Since Dr. Jeff Gordon (often considered the father of modern microbiome research) published the first paper on host-microbe relationships in the gut in 2001, microbiome research has grown exponentially—the Human Microbiome Project just got started in 2008, and in 2018 alone there were 2,400 clinical trials testing microbial therapeutics.

This exciting new research has taught us that microbes synthesize vitamins like B12 and folate, regulate gene expression, generate signaling molecules like short-chain fatty acids that can influence your appetite, and even produce neurotransmitters that can affect your mood and behavior.

Numerous studies also suggest that an altered microbiome is connected with a wide range of chronic diseases—including obesity, diabetes, autoimmune disease, irritable bowel syndrome, eczema, and heart disease, just to name a few.

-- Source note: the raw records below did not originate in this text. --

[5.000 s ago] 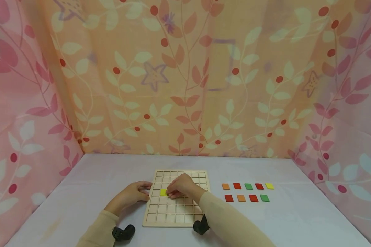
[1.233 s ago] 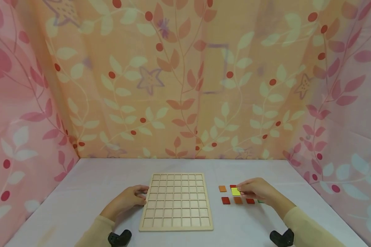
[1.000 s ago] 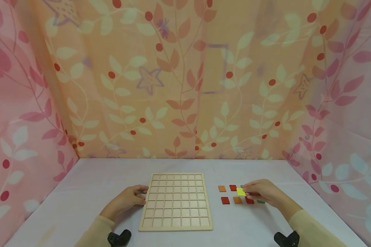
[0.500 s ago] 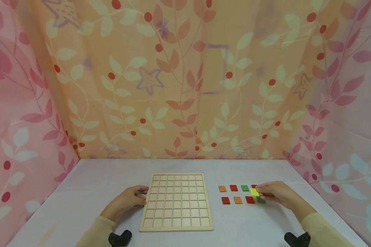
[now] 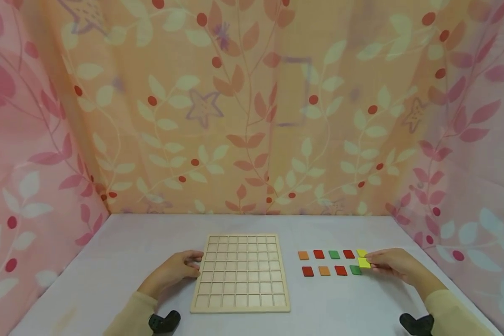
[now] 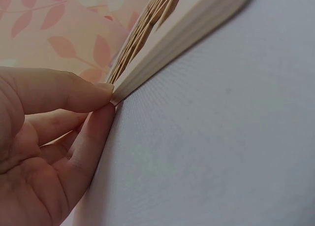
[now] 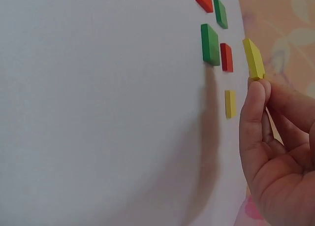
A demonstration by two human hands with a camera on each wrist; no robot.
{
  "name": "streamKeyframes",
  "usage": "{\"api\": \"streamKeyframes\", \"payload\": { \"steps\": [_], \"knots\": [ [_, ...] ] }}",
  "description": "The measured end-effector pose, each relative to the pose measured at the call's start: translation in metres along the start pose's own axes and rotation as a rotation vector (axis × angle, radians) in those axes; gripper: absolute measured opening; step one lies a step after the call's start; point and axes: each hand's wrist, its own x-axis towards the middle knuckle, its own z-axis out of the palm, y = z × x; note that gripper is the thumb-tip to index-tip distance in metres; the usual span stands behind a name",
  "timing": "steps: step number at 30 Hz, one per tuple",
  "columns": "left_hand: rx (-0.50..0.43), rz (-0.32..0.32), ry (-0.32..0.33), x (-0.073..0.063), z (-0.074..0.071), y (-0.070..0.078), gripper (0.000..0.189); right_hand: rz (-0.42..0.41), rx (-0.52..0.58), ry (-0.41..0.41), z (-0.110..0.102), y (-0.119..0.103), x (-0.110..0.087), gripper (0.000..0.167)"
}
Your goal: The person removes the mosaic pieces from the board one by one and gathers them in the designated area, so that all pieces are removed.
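Note:
Pinched between the right hand's thumb and fingertips is a thin yellow square tile, held raised and tilted in the right wrist view. It is above the table at the right end of two rows of tiles, close to another yellow tile and a green tile. The left hand touches the left edge of a wooden grid board with thumb and fingers. In the left wrist view the thumb meets that edge. Every grid square of the board is bare.
Right of the board, the back row has an orange tile, a red, a green and another red tile. In front lie a red tile, an orange and another red one. Patterned cloth walls in the white table.
Five seconds ago the right hand was over the board, at a yellow tile there. Since then it has carried the tile rightward along the rows. The left hand stays at the board's edge.

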Motion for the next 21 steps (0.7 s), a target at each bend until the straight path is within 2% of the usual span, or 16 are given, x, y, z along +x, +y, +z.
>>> {"api": "streamKeyframes", "payload": {
  "steps": [8,15,21],
  "knots": [
    [-0.008,-0.009,-0.002,0.002,0.000,-0.001,0.058,0.015,0.036,-0.011,-0.008,0.013,0.006,0.035],
    [-0.017,-0.001,0.001,0.001,0.001,0.000,0.059,0.044,0.019,0.025,-0.010,0.018,0.012,0.034],
    [0.000,0.001,0.009,0.000,0.000,0.001,0.059,0.051,-0.036,0.038,-0.010,0.016,0.015,0.033]
  ]
}}
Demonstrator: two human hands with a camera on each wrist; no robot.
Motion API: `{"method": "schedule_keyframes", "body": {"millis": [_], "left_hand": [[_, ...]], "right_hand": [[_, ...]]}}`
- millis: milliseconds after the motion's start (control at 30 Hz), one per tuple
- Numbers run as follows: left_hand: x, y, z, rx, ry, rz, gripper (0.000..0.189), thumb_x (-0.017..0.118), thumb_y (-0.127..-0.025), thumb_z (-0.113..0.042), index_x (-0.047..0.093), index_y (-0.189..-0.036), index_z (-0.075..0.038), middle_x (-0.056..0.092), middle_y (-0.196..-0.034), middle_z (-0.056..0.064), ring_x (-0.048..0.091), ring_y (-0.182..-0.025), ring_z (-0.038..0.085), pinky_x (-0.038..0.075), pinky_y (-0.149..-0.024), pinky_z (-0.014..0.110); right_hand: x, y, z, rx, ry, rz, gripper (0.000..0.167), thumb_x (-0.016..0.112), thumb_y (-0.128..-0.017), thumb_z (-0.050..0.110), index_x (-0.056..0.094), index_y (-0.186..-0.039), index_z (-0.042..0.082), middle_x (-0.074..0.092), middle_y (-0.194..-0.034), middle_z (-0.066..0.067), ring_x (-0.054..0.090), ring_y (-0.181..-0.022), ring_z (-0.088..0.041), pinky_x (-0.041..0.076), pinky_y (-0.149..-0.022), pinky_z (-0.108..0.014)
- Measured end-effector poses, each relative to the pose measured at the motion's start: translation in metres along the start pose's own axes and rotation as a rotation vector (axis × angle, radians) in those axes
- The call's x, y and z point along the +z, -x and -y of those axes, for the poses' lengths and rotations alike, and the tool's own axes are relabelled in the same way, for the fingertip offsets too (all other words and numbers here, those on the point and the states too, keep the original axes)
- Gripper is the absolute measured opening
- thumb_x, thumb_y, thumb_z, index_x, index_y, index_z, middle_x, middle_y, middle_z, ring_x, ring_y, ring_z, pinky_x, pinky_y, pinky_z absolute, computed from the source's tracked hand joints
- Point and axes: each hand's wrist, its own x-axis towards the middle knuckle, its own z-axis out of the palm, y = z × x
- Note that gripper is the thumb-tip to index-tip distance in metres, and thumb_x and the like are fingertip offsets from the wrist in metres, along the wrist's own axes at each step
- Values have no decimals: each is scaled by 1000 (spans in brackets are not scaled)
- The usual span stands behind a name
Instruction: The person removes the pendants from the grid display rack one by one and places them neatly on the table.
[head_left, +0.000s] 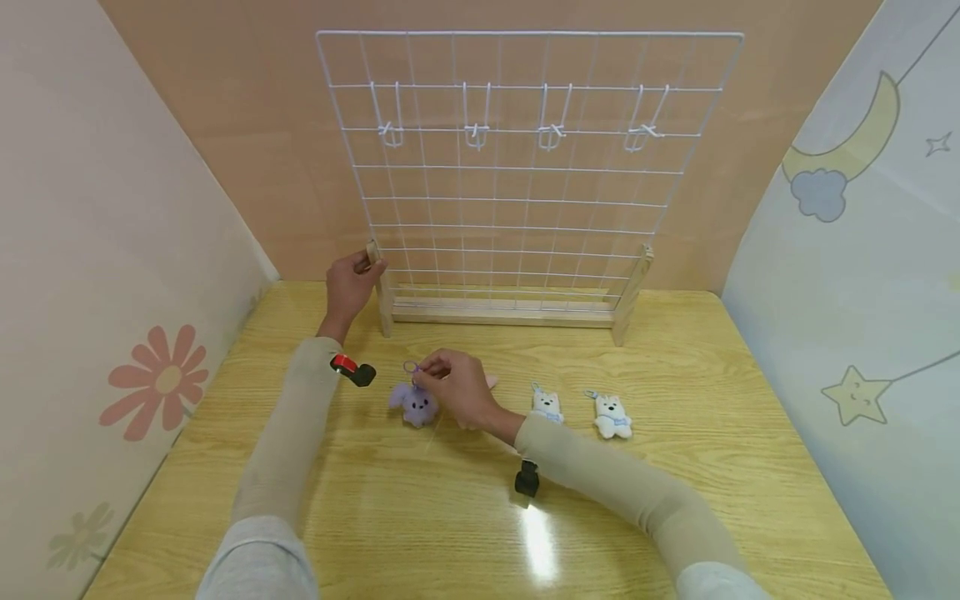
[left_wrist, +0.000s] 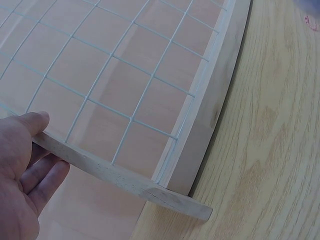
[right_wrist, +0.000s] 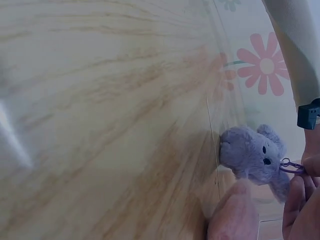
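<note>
My left hand (head_left: 349,290) grips the top of the left wooden side post (head_left: 384,296) of a stand, which holds a white wire grid panel (head_left: 517,200) upright. In the left wrist view the thumb lies on the near side of the post and the fingers curl behind it. With fingertips and thumb, my right hand (head_left: 463,390) pinches a purple plush keychain (head_left: 418,407) near its purple ring (head_left: 410,367). The plush, with floppy ears and dark eyes, hangs just below the fingers, close over the table. In the right wrist view the ring (right_wrist: 292,169) shows beside the fingers.
Several white wire hooks (head_left: 476,133) hang along the upper grid. Two white bear plush keychains (head_left: 612,418) lie to the right on the wooden table (head_left: 390,508). A pink item (head_left: 491,381) is mostly hidden behind the right hand. Patterned walls stand at both sides.
</note>
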Motion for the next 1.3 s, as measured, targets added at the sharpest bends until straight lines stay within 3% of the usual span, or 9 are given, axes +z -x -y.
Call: {"method": "schedule_keyframes", "body": {"millis": [233, 467, 967, 1300], "left_hand": [[0, -1, 1, -2, 0, -1, 44, 71, -99, -27, 65, -135, -2, 67, -132, 18, 66, -121, 30, 56, -98, 44], [1, 1, -1, -4, 0, -9, 42, 71, -99, -25, 67, -134, -2, 67, -131, 18, 67, -119, 31, 56, -98, 45], [1, 0, -1, 1, -2, -18, 40, 71, -99, -23, 67, -133, -2, 68, -130, 18, 68, -118, 30, 57, -97, 45], [1, 0, -2, -11, -7, -16, 40, 71, -99, -22, 67, -134, -2, 68, -131, 18, 67, -120, 30, 56, -98, 45]], "right_hand": [[1, -9, -3, 10, 10, -20, 8, 74, -97, 16, 74, -99, 8, 76, -91, 0, 70, -78, -7, 60, -69, -22], [1, -14, -11, 57, 53, -49, 7, 74, -96, 17, 75, -97, 10, 77, -91, -1, 71, -80, -10, 58, -62, -22], [0, -26, -27, 171, 26, -82, 9, 75, -95, 15, 76, -97, 6, 77, -90, -6, 73, -75, -15, 59, -57, -24], [-4, -29, -34, 168, 88, -60, 16, 72, -97, 14, 77, -106, 2, 78, -99, -10, 74, -86, -19, 60, -67, -27]]}}
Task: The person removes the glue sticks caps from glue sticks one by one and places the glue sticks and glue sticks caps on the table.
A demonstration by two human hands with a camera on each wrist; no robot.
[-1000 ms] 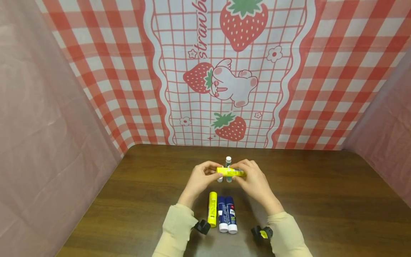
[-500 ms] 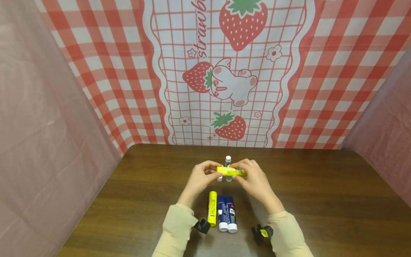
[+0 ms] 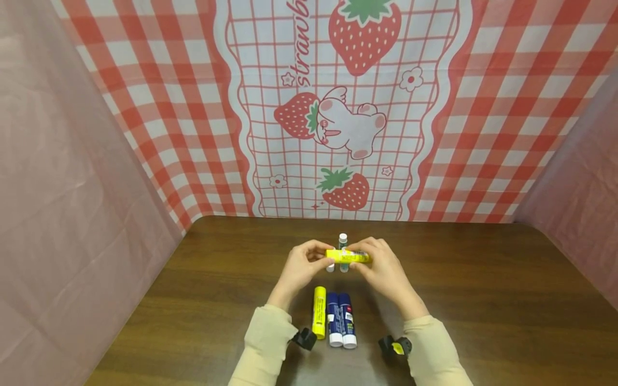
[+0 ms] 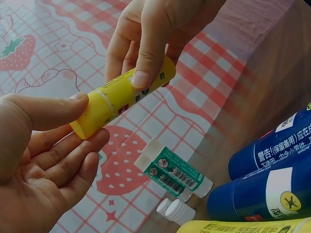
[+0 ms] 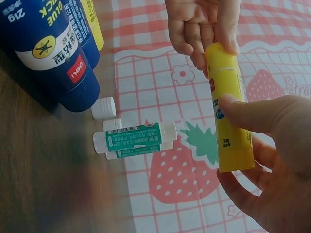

So it's no surprise that there is great interest in how we can use our increasing knowledge of the microbiome to improve our health. From probiotics to dietary interventions, the field of microbiome therapeutics has grown rapidly in recent years and is expected to grow by 276.93 million in the next four years alone. Just walk into any grocery store and you'll be faced with an entire wall full of probiotics, prebiotics, and herbal supplements targeted at your gut microbiota. While some of these may in fact be helpful, it’s hard to parse through the evidence to determine what actually has the potential to benefit your gut and overall health.

So let's dive into what the evidence says about all of the hype surrounding the gut microbiome.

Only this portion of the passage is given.